>>
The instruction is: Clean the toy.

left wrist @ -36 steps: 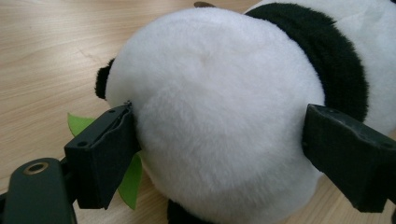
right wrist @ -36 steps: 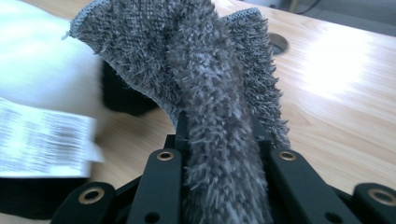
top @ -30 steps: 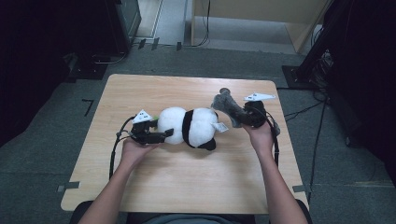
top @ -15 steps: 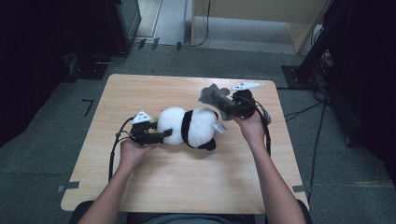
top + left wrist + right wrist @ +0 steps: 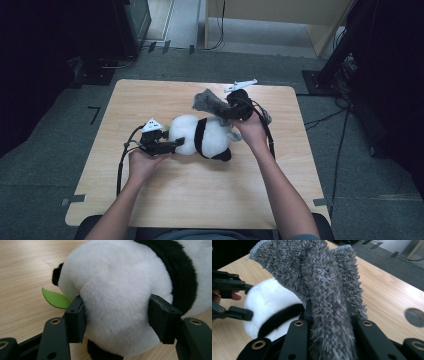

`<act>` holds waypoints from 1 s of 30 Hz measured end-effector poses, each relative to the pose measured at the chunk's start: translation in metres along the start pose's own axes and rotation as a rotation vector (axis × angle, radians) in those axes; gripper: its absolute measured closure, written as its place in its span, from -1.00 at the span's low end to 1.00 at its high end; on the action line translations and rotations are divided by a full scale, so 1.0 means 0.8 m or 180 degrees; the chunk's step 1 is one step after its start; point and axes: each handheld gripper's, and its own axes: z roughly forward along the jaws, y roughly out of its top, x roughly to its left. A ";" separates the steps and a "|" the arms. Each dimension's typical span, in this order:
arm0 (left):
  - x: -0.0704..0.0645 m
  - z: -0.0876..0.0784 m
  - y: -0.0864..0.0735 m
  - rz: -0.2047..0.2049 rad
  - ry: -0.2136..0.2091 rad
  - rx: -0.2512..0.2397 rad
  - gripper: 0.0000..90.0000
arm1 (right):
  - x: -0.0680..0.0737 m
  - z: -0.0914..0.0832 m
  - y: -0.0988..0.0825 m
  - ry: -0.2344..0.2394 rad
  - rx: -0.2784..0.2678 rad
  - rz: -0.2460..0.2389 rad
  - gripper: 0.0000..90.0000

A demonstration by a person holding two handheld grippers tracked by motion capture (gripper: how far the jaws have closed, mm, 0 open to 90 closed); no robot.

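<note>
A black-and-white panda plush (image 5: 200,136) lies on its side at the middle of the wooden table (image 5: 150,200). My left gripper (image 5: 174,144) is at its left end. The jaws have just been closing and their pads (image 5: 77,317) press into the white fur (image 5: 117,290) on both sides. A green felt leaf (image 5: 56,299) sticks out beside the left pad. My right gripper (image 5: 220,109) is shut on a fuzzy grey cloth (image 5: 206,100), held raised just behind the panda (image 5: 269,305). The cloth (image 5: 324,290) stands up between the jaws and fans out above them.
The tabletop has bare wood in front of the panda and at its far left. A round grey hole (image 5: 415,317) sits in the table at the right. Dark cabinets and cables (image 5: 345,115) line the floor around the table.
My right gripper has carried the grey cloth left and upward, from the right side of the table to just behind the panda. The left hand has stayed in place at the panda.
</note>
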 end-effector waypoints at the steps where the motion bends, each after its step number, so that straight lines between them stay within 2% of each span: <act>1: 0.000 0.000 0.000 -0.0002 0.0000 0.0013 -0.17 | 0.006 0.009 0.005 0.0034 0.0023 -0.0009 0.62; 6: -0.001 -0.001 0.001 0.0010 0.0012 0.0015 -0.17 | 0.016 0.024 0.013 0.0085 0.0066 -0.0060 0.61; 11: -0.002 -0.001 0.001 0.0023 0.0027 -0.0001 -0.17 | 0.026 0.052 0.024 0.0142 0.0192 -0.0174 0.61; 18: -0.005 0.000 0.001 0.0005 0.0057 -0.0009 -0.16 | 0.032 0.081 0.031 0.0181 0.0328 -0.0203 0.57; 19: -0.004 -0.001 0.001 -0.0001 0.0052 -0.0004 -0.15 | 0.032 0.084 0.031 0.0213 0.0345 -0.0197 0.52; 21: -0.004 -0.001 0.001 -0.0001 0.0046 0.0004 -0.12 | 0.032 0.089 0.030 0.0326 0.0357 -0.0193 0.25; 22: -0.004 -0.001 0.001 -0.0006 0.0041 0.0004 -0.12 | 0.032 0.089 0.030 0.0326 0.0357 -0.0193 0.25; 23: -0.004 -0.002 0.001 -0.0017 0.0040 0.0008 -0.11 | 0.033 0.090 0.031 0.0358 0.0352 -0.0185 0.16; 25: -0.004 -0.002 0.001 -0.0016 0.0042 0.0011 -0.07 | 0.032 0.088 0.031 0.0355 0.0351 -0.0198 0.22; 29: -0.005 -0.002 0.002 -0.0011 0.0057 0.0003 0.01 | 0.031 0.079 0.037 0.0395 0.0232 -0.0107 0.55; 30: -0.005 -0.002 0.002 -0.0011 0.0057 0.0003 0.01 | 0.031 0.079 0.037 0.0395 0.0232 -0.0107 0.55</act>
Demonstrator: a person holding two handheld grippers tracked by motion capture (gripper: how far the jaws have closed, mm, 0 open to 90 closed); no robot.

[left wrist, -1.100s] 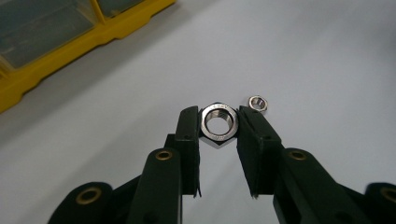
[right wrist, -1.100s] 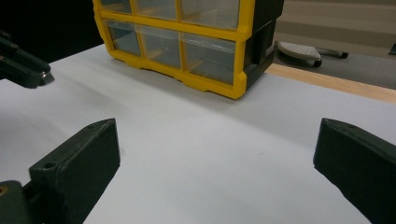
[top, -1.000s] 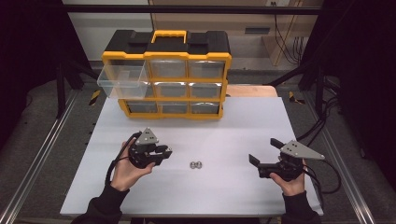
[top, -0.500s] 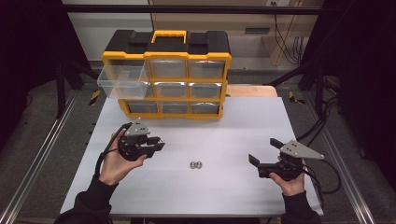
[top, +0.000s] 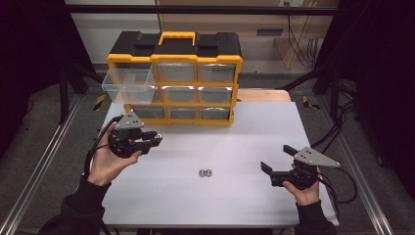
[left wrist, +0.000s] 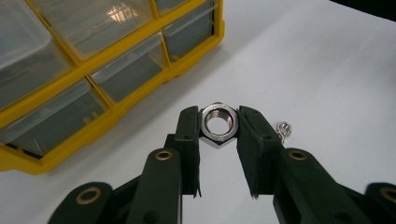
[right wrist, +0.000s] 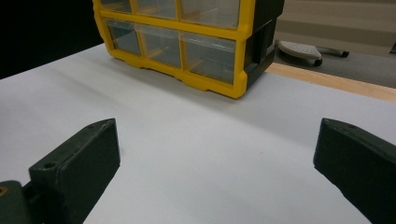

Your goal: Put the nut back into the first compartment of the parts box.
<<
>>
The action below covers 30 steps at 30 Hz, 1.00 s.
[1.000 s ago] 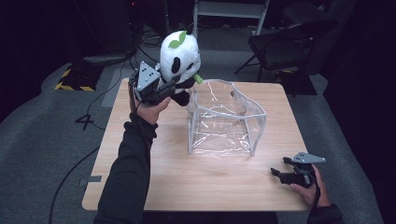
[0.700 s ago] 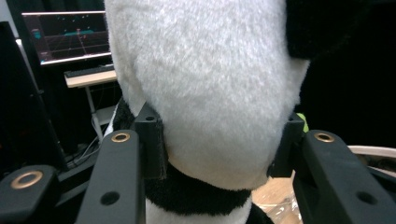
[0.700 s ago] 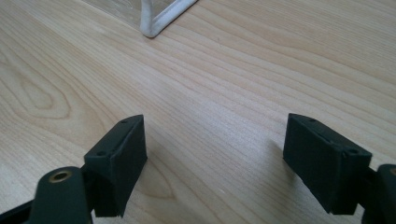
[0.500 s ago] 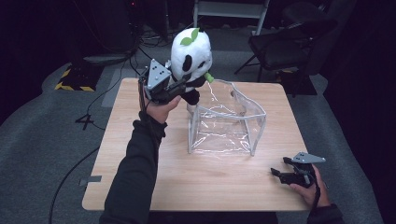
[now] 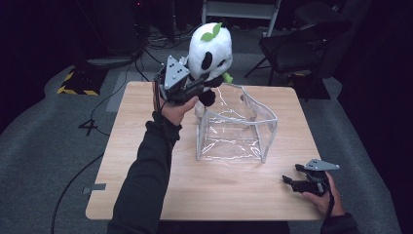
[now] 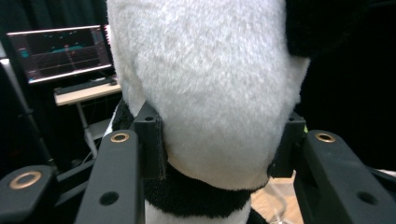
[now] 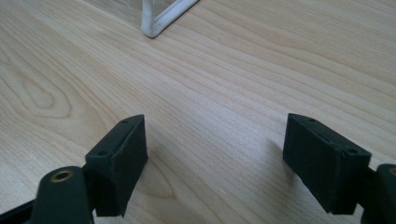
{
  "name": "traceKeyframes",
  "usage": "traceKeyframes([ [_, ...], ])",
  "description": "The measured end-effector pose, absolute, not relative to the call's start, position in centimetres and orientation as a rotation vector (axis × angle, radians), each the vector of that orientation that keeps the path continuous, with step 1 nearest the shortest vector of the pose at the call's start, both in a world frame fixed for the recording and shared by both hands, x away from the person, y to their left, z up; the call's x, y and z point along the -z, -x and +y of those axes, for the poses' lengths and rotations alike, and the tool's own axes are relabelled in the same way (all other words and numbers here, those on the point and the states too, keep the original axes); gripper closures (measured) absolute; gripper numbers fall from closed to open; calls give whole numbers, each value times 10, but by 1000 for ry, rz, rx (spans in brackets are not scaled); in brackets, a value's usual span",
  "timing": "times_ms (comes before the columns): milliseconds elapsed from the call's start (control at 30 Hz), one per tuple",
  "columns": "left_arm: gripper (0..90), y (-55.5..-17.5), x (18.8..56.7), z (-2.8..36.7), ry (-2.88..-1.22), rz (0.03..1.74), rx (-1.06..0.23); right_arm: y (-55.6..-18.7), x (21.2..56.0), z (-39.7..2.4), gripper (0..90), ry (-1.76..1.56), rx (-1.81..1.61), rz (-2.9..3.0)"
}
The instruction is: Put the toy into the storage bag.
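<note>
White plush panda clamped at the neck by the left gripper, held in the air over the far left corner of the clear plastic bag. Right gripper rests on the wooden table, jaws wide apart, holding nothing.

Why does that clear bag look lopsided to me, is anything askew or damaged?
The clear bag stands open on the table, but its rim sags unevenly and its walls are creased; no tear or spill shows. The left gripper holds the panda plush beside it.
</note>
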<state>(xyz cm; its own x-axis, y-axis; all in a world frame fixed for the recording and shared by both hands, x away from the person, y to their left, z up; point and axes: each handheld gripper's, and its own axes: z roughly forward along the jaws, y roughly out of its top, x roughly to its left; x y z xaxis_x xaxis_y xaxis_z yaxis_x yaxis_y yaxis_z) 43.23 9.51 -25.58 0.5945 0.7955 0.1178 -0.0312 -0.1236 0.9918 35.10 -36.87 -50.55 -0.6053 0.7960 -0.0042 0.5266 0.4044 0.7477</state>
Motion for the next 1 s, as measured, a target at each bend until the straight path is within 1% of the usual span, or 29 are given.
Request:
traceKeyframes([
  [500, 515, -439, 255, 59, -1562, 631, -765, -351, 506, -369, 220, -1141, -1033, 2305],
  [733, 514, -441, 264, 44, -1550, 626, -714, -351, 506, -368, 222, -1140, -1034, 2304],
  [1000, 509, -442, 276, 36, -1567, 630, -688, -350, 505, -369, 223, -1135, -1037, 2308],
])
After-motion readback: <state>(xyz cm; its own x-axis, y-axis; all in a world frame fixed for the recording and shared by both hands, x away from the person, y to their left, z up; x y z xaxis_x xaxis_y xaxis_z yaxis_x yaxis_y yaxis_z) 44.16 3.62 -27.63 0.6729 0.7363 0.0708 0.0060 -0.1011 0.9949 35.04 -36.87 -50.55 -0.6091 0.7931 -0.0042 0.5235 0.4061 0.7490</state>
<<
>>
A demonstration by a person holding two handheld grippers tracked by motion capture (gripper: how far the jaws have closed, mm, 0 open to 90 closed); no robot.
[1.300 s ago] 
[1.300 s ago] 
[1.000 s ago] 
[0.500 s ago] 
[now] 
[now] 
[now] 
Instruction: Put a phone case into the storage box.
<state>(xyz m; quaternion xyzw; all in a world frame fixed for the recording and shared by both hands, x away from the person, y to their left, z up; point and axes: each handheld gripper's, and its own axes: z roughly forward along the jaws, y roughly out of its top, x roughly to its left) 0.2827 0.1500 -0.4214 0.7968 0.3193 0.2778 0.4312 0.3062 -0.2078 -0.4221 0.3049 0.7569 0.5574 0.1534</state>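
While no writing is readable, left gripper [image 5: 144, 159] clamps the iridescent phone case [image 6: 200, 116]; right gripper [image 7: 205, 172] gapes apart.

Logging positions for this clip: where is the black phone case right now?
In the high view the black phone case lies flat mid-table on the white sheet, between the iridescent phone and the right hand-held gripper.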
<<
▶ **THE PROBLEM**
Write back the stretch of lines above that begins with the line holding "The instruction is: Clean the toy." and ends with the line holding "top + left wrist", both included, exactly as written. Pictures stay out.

▶ **ANSWER SPACE**
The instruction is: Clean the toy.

left wrist @ -36 steps: 
right wrist @ -36 steps: 
top @ -30 steps: 
top @ -15 steps: 
top + left wrist + right wrist @ +0 steps: 

Nothing else is needed to complete the exercise.